### Stored data:
%%

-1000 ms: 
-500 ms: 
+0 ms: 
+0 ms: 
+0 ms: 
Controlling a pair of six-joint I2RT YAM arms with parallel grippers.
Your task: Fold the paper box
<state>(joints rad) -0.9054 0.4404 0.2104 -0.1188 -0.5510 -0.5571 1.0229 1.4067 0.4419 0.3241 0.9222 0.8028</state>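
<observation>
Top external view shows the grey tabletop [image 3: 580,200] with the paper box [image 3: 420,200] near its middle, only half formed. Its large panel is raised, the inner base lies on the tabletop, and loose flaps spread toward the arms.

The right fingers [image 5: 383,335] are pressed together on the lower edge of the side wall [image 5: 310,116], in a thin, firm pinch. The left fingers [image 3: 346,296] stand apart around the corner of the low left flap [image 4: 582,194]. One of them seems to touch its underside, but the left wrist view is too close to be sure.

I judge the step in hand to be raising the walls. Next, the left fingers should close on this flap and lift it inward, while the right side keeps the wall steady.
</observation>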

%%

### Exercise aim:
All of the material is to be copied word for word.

### Your solution:
-1000 ms: 
-500 ms: 
+0 ms: 
+0 ms: 
+0 ms: 
Controlling a pair of six-joint I2RT YAM arms with parallel grippers.
Your task: Fold the paper box
<state>(joints rad) -0.9054 0.4404 0.2104 -0.1188 -0.5510 -0.5571 1.0229 1.4067 0.4419 0.3241 0.9222 0.8028</state>
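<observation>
Top external view shows the grey tabletop [image 3: 580,200] with the paper box [image 3: 420,200] near its middle, only half formed. Its large panel is raised, the inner base lies on the tabletop, and loose flaps spread toward the arms.

The right fingers [image 5: 383,335] are pressed together on the lower edge of the side wall [image 5: 310,116], in a thin, firm pinch. The left fingers [image 3: 346,296] stand apart around the corner of the low left flap [image 4: 582,194]. One of them seems to touch its underside, but the left wrist view is too close to be sure.

I judge the step in hand to be raising the walls. Next, the left fingers should close on this flap and lift it inward, while the right side keeps the wall steady.
</observation>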

Nothing else remains for this exercise.